▸ YOUR GOAL
Could you give the number of lines in the entries below that contain the word "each"? Only the number is wanted.

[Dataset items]
----------------------------------------

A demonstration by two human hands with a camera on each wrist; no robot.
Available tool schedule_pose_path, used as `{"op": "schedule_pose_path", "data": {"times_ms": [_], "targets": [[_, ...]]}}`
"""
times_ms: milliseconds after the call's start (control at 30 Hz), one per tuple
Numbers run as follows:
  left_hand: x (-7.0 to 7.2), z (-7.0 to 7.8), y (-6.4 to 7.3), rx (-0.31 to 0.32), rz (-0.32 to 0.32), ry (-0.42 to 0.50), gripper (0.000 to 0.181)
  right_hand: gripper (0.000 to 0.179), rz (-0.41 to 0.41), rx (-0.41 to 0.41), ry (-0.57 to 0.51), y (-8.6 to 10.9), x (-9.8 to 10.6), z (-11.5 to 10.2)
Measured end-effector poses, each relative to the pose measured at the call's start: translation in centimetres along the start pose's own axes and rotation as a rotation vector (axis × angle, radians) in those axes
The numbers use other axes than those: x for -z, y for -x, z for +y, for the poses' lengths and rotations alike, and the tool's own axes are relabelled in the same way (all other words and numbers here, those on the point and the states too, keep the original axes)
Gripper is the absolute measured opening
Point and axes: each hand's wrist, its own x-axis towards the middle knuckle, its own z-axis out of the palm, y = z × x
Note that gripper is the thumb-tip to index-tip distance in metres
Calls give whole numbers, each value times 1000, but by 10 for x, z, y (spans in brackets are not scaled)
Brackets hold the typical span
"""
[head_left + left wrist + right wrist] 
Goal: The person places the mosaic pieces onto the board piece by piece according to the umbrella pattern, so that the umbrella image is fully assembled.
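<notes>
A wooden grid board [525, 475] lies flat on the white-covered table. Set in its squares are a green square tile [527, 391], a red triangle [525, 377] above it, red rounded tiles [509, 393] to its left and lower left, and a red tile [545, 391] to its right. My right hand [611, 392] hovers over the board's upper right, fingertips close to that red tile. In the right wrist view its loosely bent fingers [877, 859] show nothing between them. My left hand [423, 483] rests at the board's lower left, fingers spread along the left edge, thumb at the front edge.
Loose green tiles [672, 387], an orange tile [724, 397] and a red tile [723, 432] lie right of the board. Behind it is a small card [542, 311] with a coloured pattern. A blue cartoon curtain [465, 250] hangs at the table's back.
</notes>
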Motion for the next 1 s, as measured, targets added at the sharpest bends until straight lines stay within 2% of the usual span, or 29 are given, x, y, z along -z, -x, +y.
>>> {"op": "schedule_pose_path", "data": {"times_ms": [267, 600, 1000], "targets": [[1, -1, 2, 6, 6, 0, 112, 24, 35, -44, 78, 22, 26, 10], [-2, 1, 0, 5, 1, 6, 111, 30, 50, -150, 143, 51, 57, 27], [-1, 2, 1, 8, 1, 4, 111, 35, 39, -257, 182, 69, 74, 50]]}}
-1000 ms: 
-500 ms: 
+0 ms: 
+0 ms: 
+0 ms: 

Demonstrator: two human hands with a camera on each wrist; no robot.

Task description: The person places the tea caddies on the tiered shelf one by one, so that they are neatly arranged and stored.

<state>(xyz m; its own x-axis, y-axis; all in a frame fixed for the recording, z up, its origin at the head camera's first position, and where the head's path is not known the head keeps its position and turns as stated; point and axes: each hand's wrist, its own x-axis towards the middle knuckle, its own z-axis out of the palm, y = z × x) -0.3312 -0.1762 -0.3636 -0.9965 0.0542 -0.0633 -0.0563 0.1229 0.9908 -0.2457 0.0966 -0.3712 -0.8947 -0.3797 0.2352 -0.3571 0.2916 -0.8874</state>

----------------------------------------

▸ TASK ANSWER
6